# What does a HID ballast do?



## AilSnail (Oct 4, 2003)

I am thinking specifically of the Solarc, but any info might be helpful.

Thank you.


----------



## James S (Oct 4, 2003)

Initially it has to provide a voltage spike to strike the arc, once the arc is established it's basically a short circuit and so the ballast must limit the current to something reasonable. Of course also has to boost the input voltage to something high enough to maintain the arc, but nowhere near the voltage necessary to strike it in the first place.

It also has to be smart about restriking a hot bulb i think.

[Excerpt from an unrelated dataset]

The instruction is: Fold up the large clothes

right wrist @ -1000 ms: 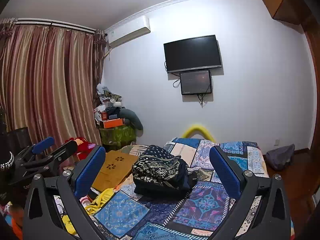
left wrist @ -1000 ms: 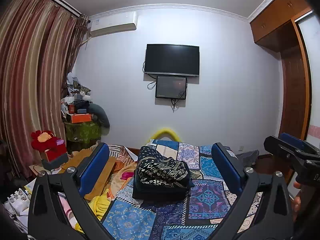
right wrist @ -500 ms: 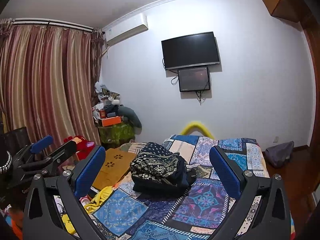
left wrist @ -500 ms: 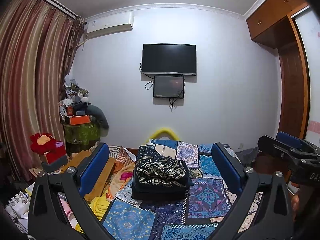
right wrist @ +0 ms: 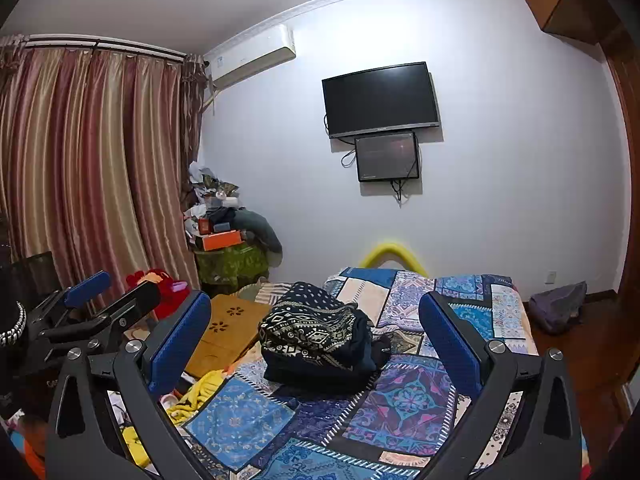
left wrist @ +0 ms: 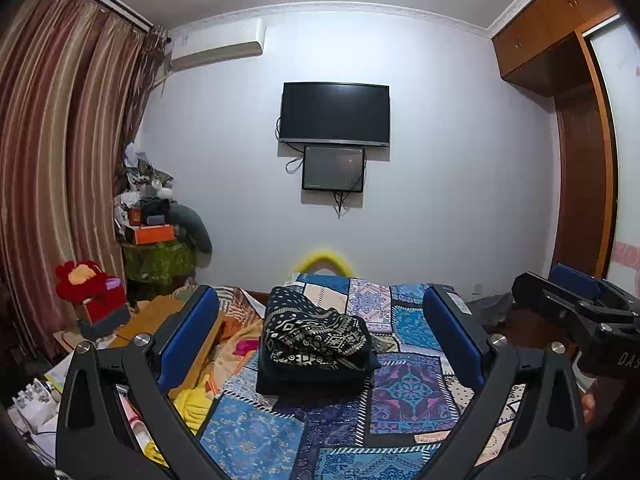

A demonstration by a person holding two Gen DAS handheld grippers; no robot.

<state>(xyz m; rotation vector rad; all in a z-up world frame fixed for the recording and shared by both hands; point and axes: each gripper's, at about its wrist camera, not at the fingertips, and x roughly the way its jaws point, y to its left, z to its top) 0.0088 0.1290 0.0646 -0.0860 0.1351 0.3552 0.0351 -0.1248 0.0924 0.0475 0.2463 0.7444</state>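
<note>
Left wrist view: left tongs spread wide, holding nothing, raised above the bed. Folded clothes lie stacked on the patchwork bedspread, mid-bed, patterned garment on top of dark ones. Right tongs show at the right edge; their state cannot be told here.

Right wrist view: right tongs spread wide, empty, above the bed. Clothes stack sits between the fingers in frame, well apart from them. Left tongs appear at left.
</note>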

For bulbs that try to start brighter sooner it will provide more current initially and as the halides (or mercury or sodium or whatever) evaporate the arc will get brighter and it can reduce the current in the arc to keep the same brightness. This reduces the life of the bulb but makes them brighter faster. Some car HID lights do something like this, I don't think the solarc lamps do.


----------



## JSWrightOC (Oct 4, 2003)

This is kind of a broad explanation of ballasts in general, as the term originally did not apply to HID lights. /ubbthreads/images/graemlins/smile.gif

Originally, the term "ballast" was used to describe large inductors used to limit AC current for fluorescent lighting and other gas-discharge lights (especially sodium vapor and mercury vapor streetlights). The application of the term "ballast" has now been broadaned to include a host of other devices which more closely resemble power supplies. 

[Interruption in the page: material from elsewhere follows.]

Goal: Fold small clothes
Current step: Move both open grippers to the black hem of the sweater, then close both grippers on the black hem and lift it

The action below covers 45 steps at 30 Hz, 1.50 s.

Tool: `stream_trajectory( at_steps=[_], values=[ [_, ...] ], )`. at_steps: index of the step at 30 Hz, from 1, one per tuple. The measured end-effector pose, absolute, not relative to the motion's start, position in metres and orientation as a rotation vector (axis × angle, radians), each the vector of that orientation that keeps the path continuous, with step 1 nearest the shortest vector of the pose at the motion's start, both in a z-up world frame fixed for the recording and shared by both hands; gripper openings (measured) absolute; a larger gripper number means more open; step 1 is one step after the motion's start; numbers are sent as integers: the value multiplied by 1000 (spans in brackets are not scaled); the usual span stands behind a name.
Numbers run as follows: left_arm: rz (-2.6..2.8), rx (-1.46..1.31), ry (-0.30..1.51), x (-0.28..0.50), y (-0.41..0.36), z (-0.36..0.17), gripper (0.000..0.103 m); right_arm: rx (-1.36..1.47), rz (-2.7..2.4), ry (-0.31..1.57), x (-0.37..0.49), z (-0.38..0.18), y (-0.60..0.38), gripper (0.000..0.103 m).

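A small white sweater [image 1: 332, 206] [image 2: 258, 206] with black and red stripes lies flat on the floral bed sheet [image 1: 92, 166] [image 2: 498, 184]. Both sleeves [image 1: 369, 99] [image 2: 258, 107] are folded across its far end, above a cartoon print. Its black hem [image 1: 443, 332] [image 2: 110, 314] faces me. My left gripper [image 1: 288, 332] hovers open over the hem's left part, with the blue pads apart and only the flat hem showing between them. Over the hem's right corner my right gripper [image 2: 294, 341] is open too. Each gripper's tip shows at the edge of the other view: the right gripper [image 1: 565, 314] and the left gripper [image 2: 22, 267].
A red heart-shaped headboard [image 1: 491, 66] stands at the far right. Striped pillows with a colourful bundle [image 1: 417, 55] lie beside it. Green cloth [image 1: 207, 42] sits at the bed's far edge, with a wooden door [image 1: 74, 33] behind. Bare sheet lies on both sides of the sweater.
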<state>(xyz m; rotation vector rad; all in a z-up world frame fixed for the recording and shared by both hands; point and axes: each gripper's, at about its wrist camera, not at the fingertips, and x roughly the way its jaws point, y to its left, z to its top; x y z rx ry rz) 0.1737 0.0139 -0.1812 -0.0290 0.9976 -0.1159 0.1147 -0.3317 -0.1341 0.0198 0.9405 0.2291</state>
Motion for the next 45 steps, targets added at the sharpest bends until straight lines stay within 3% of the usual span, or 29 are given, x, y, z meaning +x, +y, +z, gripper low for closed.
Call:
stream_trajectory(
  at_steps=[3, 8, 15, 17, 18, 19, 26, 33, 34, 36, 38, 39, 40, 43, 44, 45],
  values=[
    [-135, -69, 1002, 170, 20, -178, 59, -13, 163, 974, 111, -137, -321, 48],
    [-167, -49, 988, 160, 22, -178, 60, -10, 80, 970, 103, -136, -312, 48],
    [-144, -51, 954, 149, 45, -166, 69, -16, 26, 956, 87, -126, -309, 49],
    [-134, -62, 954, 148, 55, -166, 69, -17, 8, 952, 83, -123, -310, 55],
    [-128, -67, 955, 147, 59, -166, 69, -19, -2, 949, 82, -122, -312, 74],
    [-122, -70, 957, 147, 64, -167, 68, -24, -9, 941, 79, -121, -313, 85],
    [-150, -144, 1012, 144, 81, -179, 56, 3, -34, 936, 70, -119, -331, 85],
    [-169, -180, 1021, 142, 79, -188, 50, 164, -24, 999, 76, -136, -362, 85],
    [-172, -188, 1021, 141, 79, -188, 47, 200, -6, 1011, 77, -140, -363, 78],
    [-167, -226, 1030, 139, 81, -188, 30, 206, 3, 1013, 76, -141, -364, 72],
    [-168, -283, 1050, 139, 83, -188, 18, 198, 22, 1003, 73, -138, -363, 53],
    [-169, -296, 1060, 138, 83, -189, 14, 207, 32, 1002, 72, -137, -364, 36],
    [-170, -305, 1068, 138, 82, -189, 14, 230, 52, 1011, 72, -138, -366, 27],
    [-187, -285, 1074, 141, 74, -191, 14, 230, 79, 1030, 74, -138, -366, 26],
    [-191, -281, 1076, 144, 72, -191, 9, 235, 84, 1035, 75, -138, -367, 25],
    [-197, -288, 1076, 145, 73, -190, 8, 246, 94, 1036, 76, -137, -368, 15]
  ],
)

The modern electronic ballast used for HID lights (which are essentially metal halide gas-discharge lamps) is a DC to AC inverter with a current-limited or sometimes regulated output. There is also a circuit called a "striker" which is usually integrated into the ballast module. The striker generates a train of very high voltage (2-5kV) pulses which cause the gas inside the lamp to break down and ionize. Once the gas ionizes, it will conduct electrical current at a much lower voltage, and then the high frequency AC output of the inverter continues to keep it ionized and in operation. In this mode, the voltage present across the lamp's terminals may be anywhere between 70-300V, depending on the lamp and application.

A similar "ballast" is used for CCFL lighting found in LCD panel backlights (laptops, camcorders, digital cameras, and what have you) and some newer CCFL flashlights. These use a similar to gas-discharge lamps, but without the striker. Instead, the AC output of the inverter by iteslf is high enough to cause the fluorescent tube to ionize and begin conduction. A capacitor in series with the AC output limits the current.

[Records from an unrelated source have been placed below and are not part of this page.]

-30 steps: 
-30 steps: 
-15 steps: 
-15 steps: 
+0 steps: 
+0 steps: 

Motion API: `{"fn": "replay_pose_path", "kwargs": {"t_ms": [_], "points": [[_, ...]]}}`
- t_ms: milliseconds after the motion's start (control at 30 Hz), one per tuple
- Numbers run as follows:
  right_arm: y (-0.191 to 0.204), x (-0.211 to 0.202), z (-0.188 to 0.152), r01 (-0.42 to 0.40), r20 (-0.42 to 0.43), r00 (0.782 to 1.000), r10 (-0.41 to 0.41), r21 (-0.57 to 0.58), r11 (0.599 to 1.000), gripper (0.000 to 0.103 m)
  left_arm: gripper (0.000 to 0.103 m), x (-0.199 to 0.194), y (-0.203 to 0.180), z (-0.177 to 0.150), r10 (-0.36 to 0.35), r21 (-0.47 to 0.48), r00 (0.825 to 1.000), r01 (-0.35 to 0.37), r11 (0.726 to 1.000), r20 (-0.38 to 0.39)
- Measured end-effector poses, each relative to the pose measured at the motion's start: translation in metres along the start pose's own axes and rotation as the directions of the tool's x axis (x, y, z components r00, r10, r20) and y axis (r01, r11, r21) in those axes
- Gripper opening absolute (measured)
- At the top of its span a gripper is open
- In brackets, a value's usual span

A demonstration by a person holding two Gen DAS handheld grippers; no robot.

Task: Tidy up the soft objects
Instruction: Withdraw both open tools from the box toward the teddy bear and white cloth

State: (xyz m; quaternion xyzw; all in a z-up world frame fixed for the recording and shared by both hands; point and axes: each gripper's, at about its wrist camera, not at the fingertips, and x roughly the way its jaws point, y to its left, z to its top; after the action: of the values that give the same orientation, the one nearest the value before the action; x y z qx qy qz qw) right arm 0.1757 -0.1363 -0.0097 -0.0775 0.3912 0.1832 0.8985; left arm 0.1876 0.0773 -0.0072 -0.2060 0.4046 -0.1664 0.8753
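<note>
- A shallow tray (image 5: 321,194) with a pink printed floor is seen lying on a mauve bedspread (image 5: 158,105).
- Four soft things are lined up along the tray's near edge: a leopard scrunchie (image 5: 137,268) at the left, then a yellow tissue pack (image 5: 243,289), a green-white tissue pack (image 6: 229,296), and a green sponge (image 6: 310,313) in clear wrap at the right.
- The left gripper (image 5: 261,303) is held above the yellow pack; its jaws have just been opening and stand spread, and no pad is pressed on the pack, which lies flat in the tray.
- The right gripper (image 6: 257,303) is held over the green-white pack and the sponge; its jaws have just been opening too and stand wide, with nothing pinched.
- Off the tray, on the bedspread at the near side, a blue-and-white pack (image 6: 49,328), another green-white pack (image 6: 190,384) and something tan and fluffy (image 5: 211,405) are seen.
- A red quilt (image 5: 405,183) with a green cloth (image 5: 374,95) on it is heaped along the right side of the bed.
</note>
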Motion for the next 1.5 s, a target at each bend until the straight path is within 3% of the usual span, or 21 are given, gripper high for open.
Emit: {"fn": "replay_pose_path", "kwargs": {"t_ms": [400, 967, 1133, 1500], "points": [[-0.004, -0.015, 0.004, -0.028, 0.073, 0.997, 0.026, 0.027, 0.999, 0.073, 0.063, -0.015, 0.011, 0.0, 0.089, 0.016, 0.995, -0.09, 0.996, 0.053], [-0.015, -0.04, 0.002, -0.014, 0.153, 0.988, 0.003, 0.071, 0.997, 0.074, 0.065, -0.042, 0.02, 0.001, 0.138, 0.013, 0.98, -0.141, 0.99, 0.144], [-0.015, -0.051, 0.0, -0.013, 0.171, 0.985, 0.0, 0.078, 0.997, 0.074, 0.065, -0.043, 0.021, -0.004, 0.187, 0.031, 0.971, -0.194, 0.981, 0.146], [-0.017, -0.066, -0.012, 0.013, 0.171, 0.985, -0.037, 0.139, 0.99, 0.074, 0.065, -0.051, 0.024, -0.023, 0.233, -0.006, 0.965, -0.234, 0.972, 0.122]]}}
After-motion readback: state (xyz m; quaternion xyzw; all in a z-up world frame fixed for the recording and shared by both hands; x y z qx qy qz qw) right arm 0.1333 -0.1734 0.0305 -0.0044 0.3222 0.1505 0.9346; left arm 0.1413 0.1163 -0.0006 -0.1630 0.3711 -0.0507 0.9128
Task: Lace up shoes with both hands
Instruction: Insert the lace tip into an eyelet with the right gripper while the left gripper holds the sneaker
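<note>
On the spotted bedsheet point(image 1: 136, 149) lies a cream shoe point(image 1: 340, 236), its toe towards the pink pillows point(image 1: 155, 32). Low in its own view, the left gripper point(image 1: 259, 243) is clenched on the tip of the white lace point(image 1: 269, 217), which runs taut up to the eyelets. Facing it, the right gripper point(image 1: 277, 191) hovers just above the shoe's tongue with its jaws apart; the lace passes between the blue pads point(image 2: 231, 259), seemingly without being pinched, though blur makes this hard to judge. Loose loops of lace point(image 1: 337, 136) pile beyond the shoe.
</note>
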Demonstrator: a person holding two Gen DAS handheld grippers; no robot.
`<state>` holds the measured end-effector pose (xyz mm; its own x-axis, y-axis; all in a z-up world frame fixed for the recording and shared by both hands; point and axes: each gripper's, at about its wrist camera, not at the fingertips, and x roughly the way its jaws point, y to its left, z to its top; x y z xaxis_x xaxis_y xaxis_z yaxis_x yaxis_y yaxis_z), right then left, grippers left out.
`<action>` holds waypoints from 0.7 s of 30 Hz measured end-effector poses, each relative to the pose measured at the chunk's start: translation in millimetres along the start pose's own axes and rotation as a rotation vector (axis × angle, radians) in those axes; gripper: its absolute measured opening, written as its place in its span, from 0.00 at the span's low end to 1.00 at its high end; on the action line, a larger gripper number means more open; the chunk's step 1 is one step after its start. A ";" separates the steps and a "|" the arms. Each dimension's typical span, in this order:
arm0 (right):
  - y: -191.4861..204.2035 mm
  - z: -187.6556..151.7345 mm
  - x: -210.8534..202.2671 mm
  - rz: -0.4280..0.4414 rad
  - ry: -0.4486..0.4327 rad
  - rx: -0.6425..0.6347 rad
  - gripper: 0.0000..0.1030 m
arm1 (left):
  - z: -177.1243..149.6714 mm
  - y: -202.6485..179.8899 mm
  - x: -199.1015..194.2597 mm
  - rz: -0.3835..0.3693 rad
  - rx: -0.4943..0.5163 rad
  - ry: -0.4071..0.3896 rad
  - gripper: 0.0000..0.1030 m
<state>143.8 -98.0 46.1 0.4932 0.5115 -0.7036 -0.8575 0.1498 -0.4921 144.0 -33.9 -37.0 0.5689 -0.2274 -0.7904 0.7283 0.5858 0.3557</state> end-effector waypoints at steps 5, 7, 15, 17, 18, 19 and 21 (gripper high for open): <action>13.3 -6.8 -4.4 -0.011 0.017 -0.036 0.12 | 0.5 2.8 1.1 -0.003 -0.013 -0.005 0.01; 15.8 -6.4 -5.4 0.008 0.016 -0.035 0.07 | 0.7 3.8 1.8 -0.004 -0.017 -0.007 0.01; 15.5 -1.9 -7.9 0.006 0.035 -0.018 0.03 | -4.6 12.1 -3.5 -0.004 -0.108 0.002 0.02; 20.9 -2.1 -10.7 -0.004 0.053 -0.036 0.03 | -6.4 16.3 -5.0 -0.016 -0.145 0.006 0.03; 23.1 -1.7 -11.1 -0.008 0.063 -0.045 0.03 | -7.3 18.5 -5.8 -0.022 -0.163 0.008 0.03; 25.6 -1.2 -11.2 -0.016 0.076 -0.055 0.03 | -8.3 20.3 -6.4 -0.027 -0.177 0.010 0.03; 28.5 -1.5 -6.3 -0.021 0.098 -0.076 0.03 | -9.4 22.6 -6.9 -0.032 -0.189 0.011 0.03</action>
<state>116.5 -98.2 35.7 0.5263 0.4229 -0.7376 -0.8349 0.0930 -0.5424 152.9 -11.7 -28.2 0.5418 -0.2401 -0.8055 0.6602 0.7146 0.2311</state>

The purpose of such DC-AC inverter-type ballasts is to take a low voltage DC source (such as your car's electrical system, a few 123's, or any other source for that matter) and convert it into the voltage required to start and operate the lamp.

Magnetic ballasts for gas-discharge lamps still need the use of a striker circuit to get the tube started, however the lamps they power are designed operate at a voltage lower than the supply voltage (120-240VAC). The impedance of the inductors limits the current to the lamp (at a given frequency) to a safe value.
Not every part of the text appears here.